Sadly, Katkin is wrong on his timing. Biden was not sworn in at 12:01 p.m.; he was sworn in before noon (before Yoyo Ma and Perlman played). So, presumably, Joe Biden was President for a few minutes under the Presidential Succession Act.
The academic issue gets thornier when you consider that President Obama did not take the presidential oath as written. In giving the oath, Chief Justice Roberts misplaced the word "faithfully". He corrected himself, but Obama repeated the words as Roberts initially said them, an an awkward crosstalk between the two.
The obvious solution to this minor problem is for the oath to be re-administered.
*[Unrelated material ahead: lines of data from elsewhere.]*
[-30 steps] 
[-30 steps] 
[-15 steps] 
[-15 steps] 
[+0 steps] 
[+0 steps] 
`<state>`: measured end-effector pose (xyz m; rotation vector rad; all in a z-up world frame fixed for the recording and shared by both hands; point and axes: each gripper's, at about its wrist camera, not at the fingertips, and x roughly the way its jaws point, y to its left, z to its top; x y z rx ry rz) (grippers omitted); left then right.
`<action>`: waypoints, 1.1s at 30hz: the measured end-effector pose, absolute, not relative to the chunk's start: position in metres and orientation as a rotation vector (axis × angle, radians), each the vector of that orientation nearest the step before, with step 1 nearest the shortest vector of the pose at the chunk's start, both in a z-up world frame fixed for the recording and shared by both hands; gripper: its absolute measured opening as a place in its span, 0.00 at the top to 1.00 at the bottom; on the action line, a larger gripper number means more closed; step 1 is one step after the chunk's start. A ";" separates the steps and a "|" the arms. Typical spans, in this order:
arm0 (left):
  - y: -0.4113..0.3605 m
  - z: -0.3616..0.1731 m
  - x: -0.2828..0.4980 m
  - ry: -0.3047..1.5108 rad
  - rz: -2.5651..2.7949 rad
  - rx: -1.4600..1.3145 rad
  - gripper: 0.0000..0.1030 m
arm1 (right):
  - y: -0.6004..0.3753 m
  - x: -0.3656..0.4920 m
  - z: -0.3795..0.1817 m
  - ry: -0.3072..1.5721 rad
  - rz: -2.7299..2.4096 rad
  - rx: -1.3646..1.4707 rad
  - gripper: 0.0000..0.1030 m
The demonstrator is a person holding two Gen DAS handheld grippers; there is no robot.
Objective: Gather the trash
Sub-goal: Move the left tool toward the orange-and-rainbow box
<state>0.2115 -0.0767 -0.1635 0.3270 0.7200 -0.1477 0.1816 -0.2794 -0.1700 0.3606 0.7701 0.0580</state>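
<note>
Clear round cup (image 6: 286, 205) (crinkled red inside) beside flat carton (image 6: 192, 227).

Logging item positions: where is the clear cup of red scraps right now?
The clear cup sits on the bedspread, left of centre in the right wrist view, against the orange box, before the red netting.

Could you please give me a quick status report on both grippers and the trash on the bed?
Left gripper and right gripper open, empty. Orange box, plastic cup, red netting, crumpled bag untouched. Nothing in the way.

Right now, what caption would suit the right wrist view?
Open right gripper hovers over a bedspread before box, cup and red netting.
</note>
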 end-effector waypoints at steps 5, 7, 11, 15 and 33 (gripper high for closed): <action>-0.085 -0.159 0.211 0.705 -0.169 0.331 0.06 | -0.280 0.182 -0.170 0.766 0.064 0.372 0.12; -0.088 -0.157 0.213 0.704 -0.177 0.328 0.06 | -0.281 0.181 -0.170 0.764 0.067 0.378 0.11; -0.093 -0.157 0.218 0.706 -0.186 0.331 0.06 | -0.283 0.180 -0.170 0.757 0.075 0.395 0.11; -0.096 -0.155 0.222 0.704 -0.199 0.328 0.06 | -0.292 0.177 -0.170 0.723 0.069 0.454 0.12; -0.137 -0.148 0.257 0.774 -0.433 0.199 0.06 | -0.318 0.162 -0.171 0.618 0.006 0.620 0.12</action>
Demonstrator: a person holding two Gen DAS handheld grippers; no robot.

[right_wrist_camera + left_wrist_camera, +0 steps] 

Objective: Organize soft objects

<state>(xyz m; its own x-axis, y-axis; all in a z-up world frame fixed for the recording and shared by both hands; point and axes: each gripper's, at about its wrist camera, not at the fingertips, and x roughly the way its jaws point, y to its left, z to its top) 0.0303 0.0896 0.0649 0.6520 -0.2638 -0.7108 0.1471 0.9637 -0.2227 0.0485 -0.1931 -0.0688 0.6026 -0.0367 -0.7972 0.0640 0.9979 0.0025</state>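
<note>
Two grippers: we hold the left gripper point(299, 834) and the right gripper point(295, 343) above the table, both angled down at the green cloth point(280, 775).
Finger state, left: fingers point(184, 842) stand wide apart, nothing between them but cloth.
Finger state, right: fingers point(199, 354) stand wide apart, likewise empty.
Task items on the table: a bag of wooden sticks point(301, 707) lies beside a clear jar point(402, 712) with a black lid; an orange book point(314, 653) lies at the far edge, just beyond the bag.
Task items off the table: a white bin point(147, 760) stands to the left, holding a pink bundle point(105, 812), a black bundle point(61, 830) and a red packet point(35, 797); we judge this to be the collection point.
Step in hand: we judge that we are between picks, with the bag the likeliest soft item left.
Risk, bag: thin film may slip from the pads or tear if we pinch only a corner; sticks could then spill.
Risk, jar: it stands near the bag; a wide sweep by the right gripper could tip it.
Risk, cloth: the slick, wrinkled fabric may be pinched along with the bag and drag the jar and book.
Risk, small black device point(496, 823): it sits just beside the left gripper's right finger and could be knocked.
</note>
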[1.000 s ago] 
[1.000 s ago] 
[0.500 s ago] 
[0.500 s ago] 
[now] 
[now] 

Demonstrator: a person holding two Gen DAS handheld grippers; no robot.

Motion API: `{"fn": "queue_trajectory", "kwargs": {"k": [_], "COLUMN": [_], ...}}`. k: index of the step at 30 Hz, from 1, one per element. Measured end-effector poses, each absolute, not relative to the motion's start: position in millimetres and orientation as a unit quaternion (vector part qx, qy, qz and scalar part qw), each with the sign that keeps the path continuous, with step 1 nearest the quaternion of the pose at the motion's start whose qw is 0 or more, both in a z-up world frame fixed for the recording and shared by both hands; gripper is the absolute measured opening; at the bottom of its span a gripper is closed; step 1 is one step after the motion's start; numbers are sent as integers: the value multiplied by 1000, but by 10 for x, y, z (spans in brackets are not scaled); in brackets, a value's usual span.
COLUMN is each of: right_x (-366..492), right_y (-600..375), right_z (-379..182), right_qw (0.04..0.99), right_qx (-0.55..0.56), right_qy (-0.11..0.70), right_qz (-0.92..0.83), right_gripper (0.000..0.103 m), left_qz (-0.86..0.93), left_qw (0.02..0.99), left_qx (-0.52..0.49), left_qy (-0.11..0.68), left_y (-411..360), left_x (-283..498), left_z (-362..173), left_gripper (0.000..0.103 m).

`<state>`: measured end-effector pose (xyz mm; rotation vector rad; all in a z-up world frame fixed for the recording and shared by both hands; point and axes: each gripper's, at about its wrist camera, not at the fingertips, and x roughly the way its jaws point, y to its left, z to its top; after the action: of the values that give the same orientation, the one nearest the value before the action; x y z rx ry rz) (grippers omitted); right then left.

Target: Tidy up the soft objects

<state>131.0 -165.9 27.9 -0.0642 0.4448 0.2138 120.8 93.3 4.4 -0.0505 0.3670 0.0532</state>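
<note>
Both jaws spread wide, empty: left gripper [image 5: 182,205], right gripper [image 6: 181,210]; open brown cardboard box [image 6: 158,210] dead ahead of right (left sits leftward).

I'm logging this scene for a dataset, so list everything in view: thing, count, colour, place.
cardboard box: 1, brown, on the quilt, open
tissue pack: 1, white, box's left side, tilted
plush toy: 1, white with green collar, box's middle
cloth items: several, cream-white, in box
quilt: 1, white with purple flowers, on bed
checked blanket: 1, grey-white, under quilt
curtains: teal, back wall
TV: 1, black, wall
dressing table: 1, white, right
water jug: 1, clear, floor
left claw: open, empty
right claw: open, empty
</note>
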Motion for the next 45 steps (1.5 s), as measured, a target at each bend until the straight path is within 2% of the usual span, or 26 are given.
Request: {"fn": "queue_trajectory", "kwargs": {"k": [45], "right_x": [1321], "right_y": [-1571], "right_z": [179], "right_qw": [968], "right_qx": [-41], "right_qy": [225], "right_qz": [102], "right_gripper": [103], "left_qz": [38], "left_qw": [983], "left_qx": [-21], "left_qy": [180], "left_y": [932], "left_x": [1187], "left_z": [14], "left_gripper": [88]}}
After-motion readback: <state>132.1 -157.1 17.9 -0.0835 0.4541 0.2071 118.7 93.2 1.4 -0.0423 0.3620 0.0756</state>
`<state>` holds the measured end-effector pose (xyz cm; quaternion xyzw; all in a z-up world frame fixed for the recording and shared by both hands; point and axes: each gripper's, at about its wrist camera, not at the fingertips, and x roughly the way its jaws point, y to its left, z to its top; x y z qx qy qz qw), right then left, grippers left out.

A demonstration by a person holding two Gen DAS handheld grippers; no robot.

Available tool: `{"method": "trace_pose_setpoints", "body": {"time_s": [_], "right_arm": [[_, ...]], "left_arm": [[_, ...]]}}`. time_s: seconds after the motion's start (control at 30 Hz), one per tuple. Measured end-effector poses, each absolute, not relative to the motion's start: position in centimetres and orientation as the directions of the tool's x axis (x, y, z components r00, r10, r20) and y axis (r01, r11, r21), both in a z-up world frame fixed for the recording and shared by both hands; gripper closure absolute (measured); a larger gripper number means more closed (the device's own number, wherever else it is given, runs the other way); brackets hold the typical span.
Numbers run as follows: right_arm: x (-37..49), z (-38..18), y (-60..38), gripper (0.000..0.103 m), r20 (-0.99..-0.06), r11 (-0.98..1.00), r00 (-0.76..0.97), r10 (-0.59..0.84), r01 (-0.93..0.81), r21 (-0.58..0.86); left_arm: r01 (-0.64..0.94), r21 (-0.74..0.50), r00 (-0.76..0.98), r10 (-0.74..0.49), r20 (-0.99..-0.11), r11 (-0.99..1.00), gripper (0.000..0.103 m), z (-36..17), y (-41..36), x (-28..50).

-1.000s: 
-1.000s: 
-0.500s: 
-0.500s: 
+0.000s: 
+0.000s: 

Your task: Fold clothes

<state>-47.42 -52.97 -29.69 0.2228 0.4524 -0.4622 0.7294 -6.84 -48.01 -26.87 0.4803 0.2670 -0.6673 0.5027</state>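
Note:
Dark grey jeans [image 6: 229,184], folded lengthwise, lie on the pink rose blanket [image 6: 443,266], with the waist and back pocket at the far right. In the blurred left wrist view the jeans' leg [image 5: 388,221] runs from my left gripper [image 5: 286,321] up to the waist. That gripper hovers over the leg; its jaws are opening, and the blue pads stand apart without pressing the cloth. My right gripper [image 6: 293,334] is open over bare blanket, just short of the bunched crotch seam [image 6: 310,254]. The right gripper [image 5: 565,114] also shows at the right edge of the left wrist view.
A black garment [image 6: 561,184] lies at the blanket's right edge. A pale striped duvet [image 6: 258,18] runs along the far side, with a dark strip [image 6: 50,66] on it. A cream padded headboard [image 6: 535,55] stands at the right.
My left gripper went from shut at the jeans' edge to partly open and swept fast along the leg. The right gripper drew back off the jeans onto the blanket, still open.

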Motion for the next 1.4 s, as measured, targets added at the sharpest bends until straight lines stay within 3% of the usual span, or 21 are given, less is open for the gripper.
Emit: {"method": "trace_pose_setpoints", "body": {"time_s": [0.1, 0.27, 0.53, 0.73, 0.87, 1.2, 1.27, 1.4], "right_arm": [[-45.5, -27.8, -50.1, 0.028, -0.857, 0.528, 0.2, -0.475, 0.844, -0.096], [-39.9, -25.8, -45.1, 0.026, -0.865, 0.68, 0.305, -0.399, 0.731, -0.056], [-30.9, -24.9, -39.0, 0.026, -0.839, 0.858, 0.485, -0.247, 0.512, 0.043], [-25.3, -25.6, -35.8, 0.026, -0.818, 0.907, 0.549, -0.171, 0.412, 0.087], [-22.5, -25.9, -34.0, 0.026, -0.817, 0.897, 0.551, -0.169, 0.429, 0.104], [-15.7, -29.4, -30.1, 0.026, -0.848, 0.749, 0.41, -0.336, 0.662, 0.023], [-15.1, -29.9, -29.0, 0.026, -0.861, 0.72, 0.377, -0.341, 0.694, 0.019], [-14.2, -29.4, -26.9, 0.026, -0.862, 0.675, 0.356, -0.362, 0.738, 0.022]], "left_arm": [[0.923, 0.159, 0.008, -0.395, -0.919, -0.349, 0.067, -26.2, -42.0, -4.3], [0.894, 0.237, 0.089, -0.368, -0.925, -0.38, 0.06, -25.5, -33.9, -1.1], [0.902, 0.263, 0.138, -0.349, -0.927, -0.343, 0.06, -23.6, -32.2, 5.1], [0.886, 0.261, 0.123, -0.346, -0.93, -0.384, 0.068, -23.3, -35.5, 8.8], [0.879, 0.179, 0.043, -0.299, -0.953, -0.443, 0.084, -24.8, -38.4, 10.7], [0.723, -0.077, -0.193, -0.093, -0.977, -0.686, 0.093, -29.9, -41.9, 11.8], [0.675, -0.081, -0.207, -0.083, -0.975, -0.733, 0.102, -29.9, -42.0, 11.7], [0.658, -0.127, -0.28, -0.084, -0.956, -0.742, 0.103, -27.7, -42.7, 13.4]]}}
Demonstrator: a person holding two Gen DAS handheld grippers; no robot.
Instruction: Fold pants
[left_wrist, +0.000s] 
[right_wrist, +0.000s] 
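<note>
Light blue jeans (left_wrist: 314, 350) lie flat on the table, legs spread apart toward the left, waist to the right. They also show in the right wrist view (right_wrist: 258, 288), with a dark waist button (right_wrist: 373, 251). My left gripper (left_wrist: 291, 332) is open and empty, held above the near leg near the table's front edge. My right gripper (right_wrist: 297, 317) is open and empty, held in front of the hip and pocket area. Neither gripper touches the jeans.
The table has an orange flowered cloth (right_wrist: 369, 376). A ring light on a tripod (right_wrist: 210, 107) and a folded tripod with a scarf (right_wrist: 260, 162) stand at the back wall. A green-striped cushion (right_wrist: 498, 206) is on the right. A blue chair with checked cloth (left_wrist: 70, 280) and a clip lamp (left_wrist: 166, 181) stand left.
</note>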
It takes 30 seconds, and can be done in private. In fact, Charles Cooper, head of the Justice Department's Office of Legal Counsel under President Ronald Reagan, said that he would be surprised if the oath hadn't already been re-administered.
Assming that the oath has not been re-administered, then our President is Joe Biden.
But don't get your hopes up, conspiracy theorists. Legal challenges to Obama's presidency won't survive. Lyle Denniston explains why.
UPDATE: Some believe that, as a matter of tradition, an incoming President takes the oath of office privately before the official ceremony. There's no knowing if Obama did this. If he did, then of course, everything in this post is moot.